Data records:
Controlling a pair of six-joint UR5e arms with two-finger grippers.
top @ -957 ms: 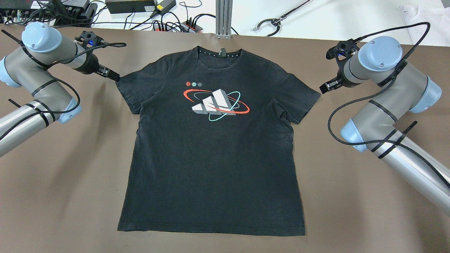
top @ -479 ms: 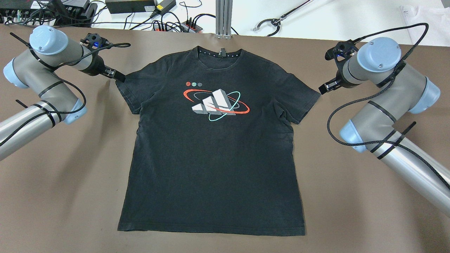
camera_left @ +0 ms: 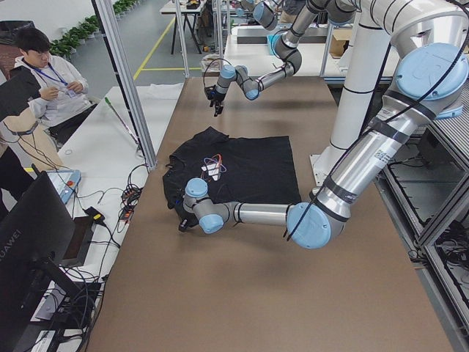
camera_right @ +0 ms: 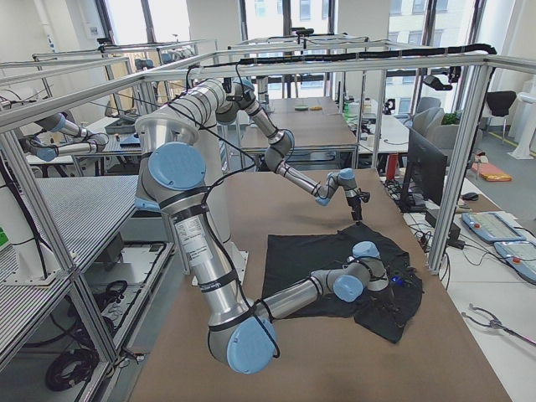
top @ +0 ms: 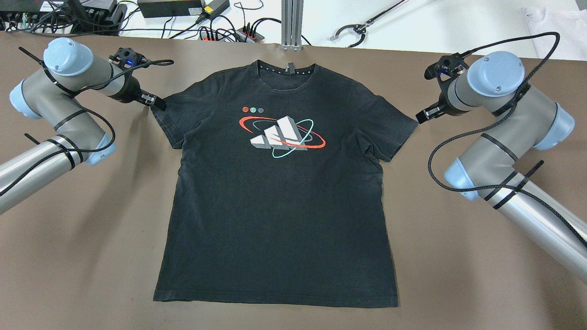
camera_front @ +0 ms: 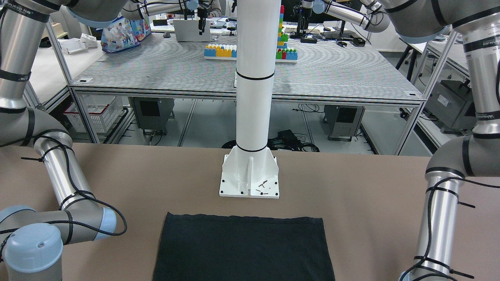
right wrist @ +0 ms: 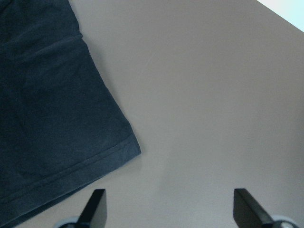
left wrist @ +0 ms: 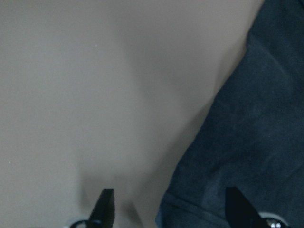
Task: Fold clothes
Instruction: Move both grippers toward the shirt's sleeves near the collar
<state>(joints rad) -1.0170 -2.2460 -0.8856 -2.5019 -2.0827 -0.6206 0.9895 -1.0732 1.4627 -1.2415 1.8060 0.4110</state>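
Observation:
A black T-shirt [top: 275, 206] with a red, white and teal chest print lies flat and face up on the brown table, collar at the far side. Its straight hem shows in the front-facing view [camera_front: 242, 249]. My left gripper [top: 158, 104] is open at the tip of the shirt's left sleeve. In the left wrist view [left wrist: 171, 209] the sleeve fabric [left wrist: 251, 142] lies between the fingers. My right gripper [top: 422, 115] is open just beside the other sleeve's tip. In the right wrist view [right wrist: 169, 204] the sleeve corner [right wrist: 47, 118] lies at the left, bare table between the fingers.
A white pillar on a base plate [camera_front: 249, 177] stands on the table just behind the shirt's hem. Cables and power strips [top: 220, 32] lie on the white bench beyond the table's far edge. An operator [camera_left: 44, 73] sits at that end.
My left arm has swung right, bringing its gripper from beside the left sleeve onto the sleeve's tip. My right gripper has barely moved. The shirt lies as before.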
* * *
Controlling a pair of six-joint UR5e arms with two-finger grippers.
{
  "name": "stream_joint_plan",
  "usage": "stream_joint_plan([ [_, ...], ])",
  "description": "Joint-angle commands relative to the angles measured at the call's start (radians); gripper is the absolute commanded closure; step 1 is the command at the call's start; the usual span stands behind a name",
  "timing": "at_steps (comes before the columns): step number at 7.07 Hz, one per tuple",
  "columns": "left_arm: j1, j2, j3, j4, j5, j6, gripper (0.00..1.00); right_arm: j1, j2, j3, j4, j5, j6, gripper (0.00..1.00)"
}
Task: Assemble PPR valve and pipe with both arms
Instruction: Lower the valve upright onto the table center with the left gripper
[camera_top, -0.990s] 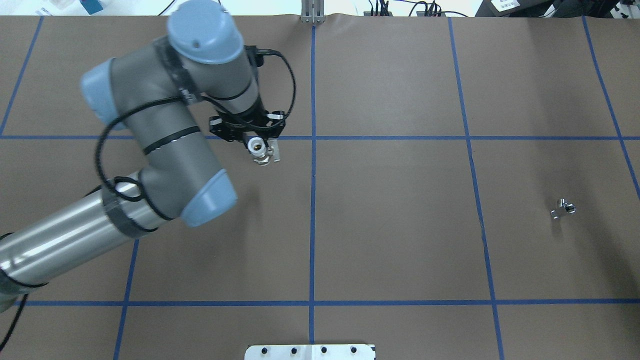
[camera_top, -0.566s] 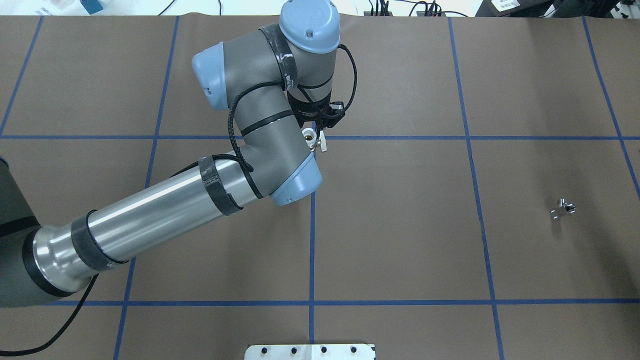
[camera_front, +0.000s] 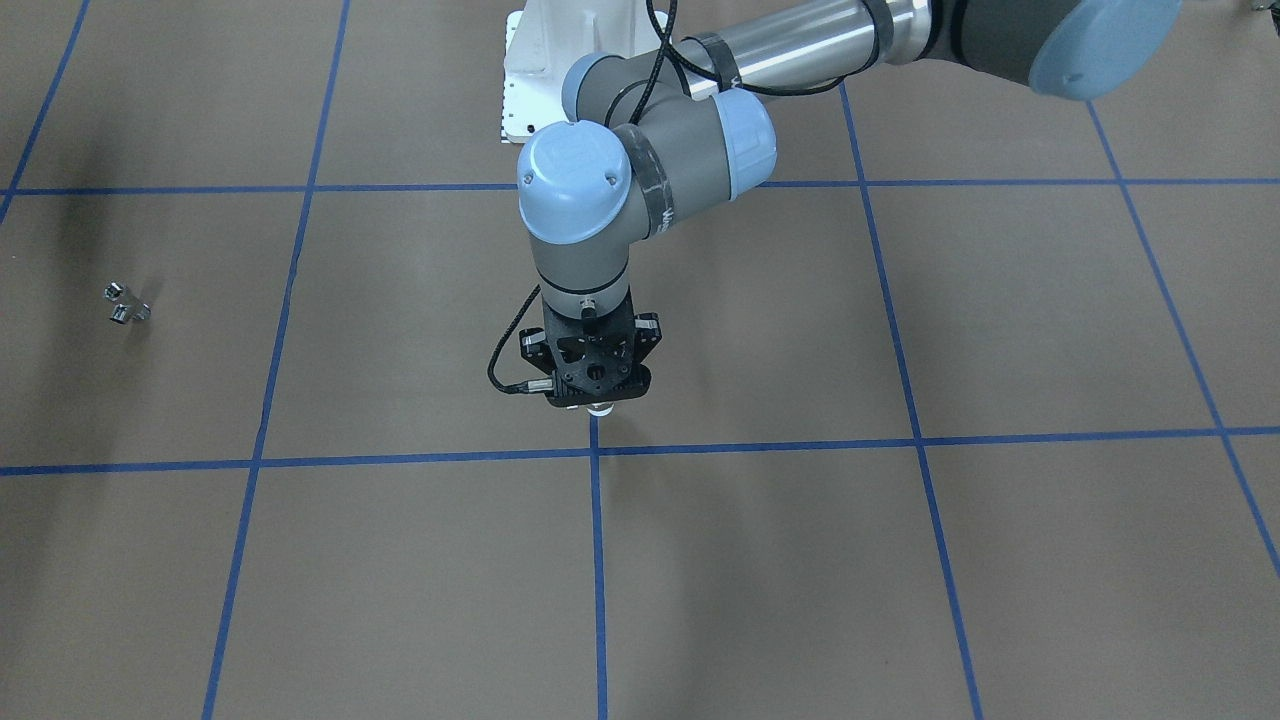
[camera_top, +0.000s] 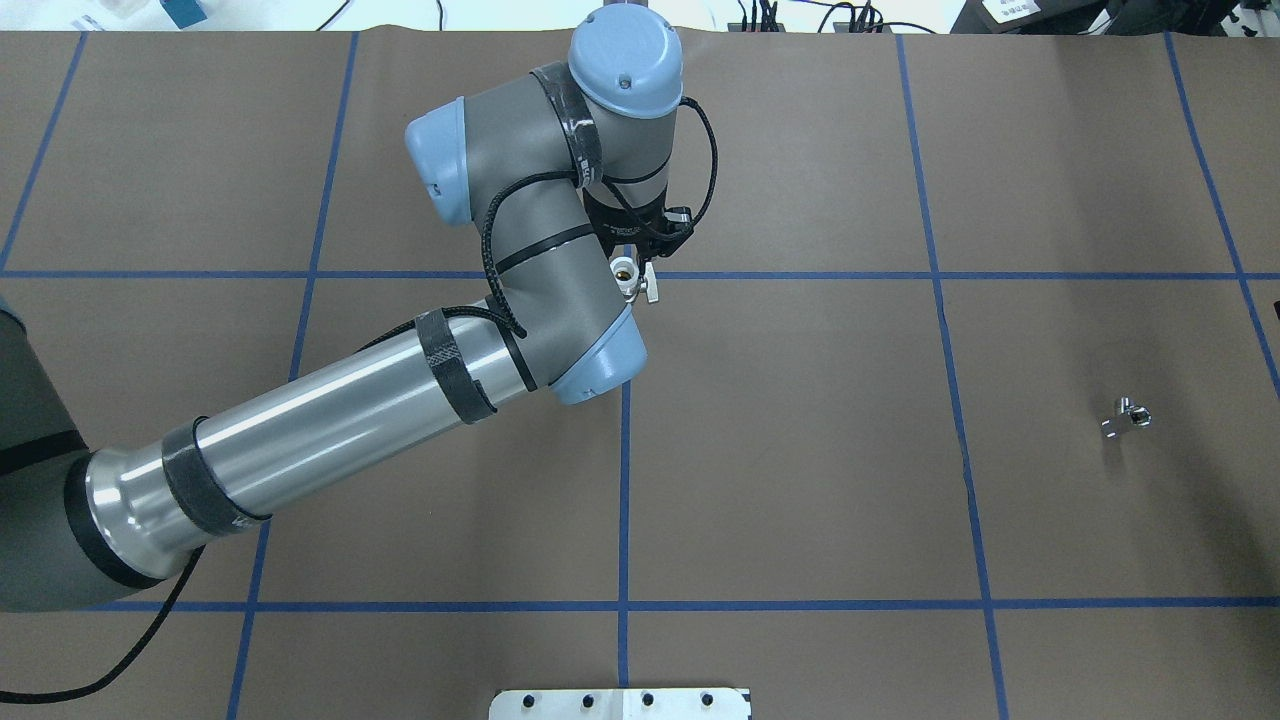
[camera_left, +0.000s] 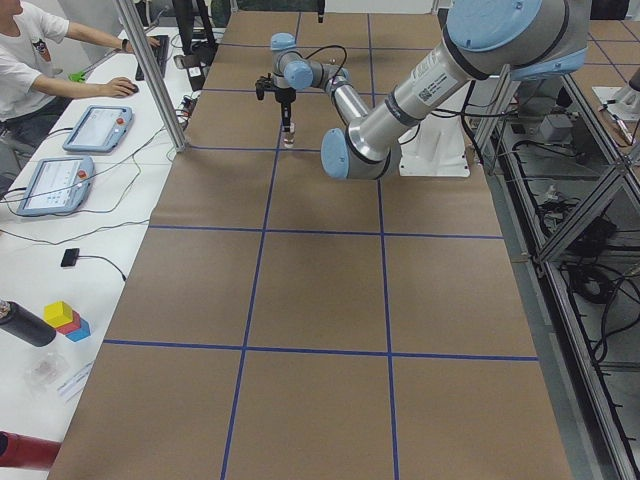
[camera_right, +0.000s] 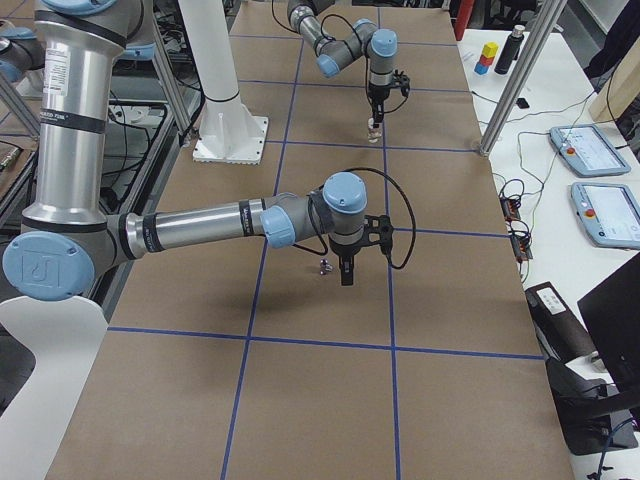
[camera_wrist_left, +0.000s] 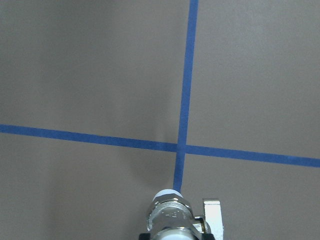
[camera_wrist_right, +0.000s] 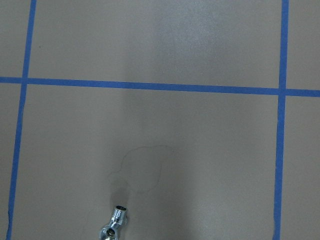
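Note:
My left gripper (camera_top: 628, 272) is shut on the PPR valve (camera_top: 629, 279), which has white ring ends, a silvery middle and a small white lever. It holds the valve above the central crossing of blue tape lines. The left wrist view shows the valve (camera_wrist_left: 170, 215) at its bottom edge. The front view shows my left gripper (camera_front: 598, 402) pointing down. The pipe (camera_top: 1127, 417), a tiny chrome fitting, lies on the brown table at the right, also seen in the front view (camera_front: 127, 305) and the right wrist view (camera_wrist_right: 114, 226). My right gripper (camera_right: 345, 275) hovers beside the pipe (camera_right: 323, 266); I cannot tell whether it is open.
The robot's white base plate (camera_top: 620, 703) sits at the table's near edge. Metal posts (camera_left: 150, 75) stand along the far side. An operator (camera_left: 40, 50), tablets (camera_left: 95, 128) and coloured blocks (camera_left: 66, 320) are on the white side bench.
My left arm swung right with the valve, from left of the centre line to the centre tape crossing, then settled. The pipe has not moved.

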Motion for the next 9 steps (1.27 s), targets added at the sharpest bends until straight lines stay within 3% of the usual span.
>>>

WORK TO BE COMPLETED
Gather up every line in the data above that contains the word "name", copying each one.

ANSWER SECTION
  "name": "stream_joint_plan",
  "description": "Joint-angle commands relative to the angles measured at the call's start (radians); gripper is the absolute commanded closure; step 1 is the command at the call's start; the usual span stands behind a name",

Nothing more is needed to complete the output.